リケーネの里では当たり前のことだからだろう。
「木工の技術レベルもかなりのものだぞ」
「まさか!?」
「限られた道具でここまで仕上げている上に均質じゃないか」
部位によって厚みが違うため熱々の豚汁を入れた直後の器を手にしても火傷をするような熱を感じなかった。
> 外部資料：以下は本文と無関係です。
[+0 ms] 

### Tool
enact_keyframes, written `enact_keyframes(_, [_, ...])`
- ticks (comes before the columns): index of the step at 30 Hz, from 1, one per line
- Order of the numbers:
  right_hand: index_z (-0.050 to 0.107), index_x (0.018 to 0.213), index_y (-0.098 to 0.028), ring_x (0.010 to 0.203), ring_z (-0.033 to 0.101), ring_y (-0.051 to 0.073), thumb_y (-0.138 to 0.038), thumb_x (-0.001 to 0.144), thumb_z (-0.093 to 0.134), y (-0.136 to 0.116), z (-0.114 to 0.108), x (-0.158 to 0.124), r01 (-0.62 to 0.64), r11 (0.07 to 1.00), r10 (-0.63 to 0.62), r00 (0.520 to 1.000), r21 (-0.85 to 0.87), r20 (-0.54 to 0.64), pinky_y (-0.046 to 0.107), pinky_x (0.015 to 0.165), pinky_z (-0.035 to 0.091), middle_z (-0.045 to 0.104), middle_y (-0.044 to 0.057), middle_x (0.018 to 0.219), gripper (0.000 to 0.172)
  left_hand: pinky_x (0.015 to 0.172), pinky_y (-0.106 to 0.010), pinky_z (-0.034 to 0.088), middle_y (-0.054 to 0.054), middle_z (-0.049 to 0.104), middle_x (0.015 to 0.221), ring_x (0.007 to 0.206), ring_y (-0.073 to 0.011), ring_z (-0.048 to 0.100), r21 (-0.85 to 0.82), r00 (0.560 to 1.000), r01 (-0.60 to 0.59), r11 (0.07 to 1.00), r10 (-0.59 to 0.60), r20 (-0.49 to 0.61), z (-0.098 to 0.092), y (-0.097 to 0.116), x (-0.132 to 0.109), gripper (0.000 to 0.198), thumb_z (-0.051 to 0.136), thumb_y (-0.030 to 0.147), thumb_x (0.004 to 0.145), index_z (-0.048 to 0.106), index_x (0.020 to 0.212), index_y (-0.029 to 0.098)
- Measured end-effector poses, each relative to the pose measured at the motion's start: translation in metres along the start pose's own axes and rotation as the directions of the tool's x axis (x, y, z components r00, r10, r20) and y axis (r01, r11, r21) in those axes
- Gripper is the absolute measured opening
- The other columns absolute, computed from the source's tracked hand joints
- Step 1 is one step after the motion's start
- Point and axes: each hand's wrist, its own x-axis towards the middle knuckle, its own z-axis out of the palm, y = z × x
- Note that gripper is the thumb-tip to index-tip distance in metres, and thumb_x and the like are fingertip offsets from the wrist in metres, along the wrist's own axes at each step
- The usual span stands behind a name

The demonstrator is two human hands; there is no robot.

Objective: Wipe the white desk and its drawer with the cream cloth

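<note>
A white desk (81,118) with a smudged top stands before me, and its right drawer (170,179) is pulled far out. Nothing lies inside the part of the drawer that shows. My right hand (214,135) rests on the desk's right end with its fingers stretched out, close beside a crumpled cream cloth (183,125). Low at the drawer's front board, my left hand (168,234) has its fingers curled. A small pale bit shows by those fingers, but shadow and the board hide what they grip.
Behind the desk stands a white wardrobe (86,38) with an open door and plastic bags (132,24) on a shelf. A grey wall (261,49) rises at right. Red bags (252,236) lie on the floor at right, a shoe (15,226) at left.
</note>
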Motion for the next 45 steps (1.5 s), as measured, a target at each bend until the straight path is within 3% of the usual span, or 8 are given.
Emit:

汁を飲むために口を付けても飲みづらさを一切感じない。
使う相手への配慮も忘れていないのは職人としての矜持があるのだろう。
しかも機械で製造したのかというくらい均等な代物である。
これだけのことができるなら、よその街でも高級品として扱われるはずだ。
セットものにすれば価値は跳ね上がるはず。
そして和やかなムードのまま朝食が終わる。
その後は決死隊の面々が子供たちに話をせがまれていた。
スタンピードの様子やどんな風に戦ったのかなど、それはもう興味津々だ。
そういう興奮を去なすように決死隊の面々はある程度ぼかして話を始めた。
周囲の大人たちも耳をそばだてていたのは無理からぬことか。
「ねえねえ、そんなにたくさんの魔物どこから来たの?」
子供は話の途中だろうがお構いなしで問いかけてくる。
「さあ、何処だろうなぁ」
聞かれたエルフは困り顔をしながらも、どうにか応じていた。
「じゃあ、何処へ行くつもりだったのかなぁ?」
それはもう魔物に聞いてくれと言いたくなる質問である。
思わず苦笑しそうになったが、次の瞬間──
「あっ」
俺の脳裏に閃くものがあった。
子供の疑問が俺に気づきを与えてくれるとは夢にも思わなかったよ。